> What you have to do: Would you write out each line of the material below exactly, skipping every picture?

§ §

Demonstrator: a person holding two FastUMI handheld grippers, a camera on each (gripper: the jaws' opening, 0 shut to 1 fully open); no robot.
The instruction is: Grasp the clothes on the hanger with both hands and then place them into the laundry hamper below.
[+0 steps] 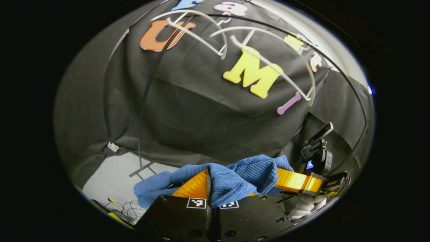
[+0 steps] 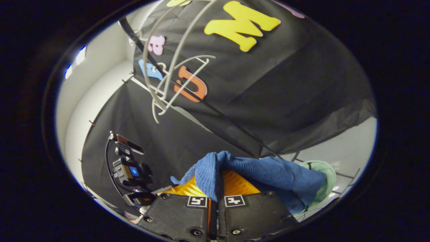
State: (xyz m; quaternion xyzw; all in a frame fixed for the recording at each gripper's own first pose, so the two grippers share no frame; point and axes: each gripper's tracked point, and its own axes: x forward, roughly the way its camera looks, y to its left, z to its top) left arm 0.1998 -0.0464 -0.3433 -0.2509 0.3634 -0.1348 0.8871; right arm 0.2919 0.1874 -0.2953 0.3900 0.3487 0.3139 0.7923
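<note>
Left gripper view: left tongs (image 1: 211, 198) closed tight, a fold of blue ribbed knit garment (image 1: 231, 179) pinched between the orange fingers (image 1: 193, 186), cloth bulging up over the black finger plates and trailing down to the left. Beyond the fold, to the right, the other tongs seen side-on, an orange body with a small camera mount (image 1: 317, 156) above and a white-gloved hand (image 1: 307, 205) gripping from below. Overhead, two bare white hangers (image 1: 268, 64) hung from a thin black rail (image 1: 151, 84), well above the garment and apart from it. Lower left, pale floor (image 1: 111, 185) with the rack's foot and some loose cables (image 1: 126, 210).

Right gripper view: right tongs (image 2: 215, 201) likewise closed, with the same blue ribbed knit garment (image 2: 262, 171) clamped between orange fingers (image 2: 235, 185) and draped off to the right. Just behind the hanging end, the pale green rim of the laundry hamper (image 2: 324, 174), partly covered by the cloth; whether touching or only in front, impossible to tell. Left tongs visible lower left with camera mount (image 2: 129, 168) and a lit blue screen. White hangers (image 2: 168, 67) up top on the black rail (image 2: 208, 107), empty.

Garment off the hangers, stretched between the two tongs, held low near the hamper but not yet inside it.
</note>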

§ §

> Task result:
Demonstrator: a person holding two FastUMI handheld grippers, a camera on each (gripper: the jaws' opening, 0 shut to 1 fully open); no robot.
The instruction is: Grasp the clothes on the hanger with both hands and then place them into the laundry hamper below.
[+0 steps] 
[+0 steps] 
State: (xyz m; quaternion xyzw; all in a frame fixed for the recording at each gripper's own first pose, so the two grippers share no frame; point and axes: each gripper's tracked point, and its own axes: x forward, roughly the way its camera looks, y to its left, z to its top) left arm 0.1998 -0.0464 -0.3433 -0.2509 0.3634 -0.1348 0.8871; right arm 0.2919 0.1874 -0.2953 0.3900 0.3487 0.3139 0.7923
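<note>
Left gripper view: left tongs (image 1: 211, 198) closed tight, a fold of blue ribbed knit garment (image 1: 231, 179) pinched between the orange fingers (image 1: 193, 186), cloth bulging up over the black finger plates and trailing down to the left. Beyond the fold, to the right, the other tongs seen side-on, an orange body with a small camera mount (image 1: 317, 156) above and a white-gloved hand (image 1: 307, 205) gripping from below. Overhead, two bare white hangers (image 1: 268, 64) hung from a thin black rail (image 1: 151, 84), well above the garment and apart from it. Lower left, pale floor (image 1: 111, 185) with the rack's foot and some loose cables (image 1: 126, 210).

Right gripper view: right tongs (image 2: 215, 201) likewise closed, with the same blue ribbed knit garment (image 2: 262, 171) clamped between orange fingers (image 2: 235, 185) and draped off to the right. Just behind the hanging end, the pale green rim of the laundry hamper (image 2: 324, 174), partly covered by the cloth; whether touching or only in front, impossible to tell. Left tongs visible lower left with camera mount (image 2: 129, 168) and a lit blue screen. White hangers (image 2: 168, 67) up top on the black rail (image 2: 208, 107), empty.

Garment off the hangers, stretched between the two tongs, held low near the hamper but not yet inside it.
</note>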

This concludes the output.